> **EXERCISE DESCRIPTION**
Repeat only the lines running from the beginning of the material through the line that contains "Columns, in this".
Segment Open
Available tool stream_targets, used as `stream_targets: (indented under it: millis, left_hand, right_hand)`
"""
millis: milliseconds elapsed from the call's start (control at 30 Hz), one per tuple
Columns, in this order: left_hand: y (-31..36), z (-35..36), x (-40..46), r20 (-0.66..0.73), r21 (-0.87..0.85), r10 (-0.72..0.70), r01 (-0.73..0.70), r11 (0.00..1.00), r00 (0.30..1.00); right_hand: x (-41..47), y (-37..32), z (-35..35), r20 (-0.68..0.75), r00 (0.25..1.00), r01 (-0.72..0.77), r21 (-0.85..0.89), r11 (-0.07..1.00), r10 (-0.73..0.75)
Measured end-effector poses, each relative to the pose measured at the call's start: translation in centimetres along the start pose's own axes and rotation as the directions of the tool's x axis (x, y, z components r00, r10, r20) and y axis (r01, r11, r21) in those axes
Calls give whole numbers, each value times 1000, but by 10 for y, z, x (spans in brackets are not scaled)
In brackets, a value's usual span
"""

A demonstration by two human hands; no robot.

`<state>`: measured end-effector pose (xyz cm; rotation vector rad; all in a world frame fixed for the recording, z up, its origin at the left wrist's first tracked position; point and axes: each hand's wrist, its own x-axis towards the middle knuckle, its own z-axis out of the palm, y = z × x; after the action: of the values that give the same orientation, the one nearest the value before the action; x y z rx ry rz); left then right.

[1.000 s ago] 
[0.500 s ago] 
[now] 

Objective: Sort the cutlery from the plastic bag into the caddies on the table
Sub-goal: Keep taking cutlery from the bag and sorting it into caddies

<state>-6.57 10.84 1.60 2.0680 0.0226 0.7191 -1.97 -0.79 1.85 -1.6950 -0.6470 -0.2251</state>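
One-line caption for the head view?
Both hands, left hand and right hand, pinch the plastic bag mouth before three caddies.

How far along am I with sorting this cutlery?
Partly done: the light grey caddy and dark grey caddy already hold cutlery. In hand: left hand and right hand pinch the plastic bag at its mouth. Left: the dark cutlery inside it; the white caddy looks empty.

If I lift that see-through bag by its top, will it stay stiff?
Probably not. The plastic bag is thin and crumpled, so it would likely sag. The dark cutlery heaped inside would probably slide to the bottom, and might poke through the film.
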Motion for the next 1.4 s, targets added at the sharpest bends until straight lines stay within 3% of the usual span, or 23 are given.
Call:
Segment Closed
> **PROBLEM SOLUTION**
Available tool stream_targets, used as `stream_targets: (indented under it: millis, left_hand, right_hand)`
"""
millis: milliseconds elapsed from the call's start (control at 30 Hz), one per tuple
Columns, in this order: left_hand: y (-31..36), z (-35..36), x (-40..46), r20 (-0.66..0.73), r21 (-0.87..0.85), r10 (-0.72..0.70), r01 (-0.73..0.70), r11 (0.00..1.00), r00 (0.30..1.00); right_hand: x (-41..47), y (-37..32), z (-35..35), r20 (-0.68..0.75), r00 (0.25..1.00), r01 (-0.72..0.77), r21 (-0.85..0.89), r11 (-0.07..1.00), r10 (-0.73..0.75)

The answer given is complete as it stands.